How about people being motivated to perform because they like doing a good job and delivering a good service? Not everyone is a short sighted selfish git out for themselves.
 
Explain how that works for urban houses, flats or terraces.

Do you demolish next door to site the tank? I would suggest anyone living in any of the large cities has no choice but electricity or gas.

Or for any rented property...

When I lived in Portishead, which last time I checked was urban, I had heating oil as there was no mains gas in my road. There was a gap wide enough to walk down along one side of my house leading to the back garden, where the tank was. Further up the road in the old cottages, which were terraced, the people in the middle had the pipe from the tanker run through the house from the front door to the back garden when they needed a fill up. What you do is get a big enough tank that you only need to fill it once a year.

It won't work for flats, but for anyone with a house it can work if they want it to. Depends how strongly they feel about the profits made by the energy companies, I suppose.

I don't recommend oil as a heating system, because if you think the prices charged by the companies you are complaining about are too high you really won't like the price of oil, or the way it fluctuates. I would laugh when I'd heard about British Gas or one of the others putting up prices by 10% and think how lucky the people on mains gas were to have that much price stability.
 
I'm intrigued about how Mr Milliband is going to stop the energy companies putting prices up.

If he tells them they can't sell their product for £x and have to sell for £y what's to stop them saying bog off and not selling any at all to the uk consumer?

Can he re-nationalise the companies and if so how and at what cost to the taxpayer?
 
When I lived in Portishead, which last time I checked was urban, I had heating oil as there was no mains gas in my road.
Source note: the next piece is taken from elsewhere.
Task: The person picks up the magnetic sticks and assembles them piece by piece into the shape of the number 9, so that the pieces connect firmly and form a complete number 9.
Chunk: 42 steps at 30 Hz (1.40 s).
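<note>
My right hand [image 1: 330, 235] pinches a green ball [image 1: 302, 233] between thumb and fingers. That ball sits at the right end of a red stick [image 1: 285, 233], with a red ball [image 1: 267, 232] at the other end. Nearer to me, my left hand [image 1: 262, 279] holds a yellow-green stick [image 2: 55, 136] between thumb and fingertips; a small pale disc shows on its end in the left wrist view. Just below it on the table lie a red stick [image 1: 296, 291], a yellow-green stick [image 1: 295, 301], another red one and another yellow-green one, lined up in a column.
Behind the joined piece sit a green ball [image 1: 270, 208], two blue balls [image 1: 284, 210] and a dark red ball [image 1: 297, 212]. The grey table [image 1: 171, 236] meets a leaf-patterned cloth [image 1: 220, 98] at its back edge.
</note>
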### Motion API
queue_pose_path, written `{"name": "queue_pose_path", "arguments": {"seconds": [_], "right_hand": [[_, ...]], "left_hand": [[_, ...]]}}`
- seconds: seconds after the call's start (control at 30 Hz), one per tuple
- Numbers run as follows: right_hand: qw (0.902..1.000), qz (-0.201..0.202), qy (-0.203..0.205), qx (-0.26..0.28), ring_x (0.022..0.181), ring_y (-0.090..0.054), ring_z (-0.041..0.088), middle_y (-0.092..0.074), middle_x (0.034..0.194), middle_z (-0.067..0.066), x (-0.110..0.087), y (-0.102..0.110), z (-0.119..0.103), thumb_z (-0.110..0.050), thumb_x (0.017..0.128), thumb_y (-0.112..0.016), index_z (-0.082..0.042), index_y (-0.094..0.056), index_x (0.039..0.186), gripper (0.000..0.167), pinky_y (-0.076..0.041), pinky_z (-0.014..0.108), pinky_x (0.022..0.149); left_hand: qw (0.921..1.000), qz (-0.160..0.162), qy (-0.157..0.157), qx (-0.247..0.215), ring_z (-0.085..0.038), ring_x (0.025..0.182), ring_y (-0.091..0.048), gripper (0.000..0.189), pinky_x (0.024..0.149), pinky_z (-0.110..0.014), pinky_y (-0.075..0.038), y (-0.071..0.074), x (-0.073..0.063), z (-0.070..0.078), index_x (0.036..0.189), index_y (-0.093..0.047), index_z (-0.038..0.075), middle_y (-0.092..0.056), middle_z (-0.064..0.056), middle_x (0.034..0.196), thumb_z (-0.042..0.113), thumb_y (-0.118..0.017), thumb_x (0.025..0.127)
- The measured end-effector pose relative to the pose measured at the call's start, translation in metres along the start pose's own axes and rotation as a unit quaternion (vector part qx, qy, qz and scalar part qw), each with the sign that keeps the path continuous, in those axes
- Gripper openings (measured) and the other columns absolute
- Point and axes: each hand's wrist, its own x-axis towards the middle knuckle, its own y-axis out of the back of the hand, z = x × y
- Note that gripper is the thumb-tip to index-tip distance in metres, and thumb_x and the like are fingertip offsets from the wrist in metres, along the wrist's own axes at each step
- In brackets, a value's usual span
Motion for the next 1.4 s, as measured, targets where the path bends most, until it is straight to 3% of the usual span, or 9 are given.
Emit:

There was a gap wide enough to walk down along one side of my house leading to the back garden, where the tank was. Further up the road in the old cottages, which were terraced, the people in the middle had the pipe from the tanker run through the house from the front door to the back garden when they needed a fill up. What you do is get a big enough tank that you only need to fill it once a year.

So I presume you haven't noticed that the majority of affordable housing built in the last decade or 2 is built so close together that it's impossible to walk between the houses? And most inner city houses are either terraced or semis with very little space between them.

It's a fact that the majority of houses in working class urban areas don't have the ability to go with oil (even if it was cheaper, which it isn't), and have no option but gas, electricity or freezing.
 
Waste and an inefficiency is replaced by profit which the customer doesn't see either. It's no gain at all.

Exactly. When governments privatise these things, they tell us that the improved efficiency and competition will make for a better service. What it actually does is make profit for the shareholders at the expense of ordinary customers who see no improvements at all.

Can he re-nationalise the companies and if so how and at what cost to the taxpayer?

I'm sure they could but I doubt there is any motivation to do it.


Steve.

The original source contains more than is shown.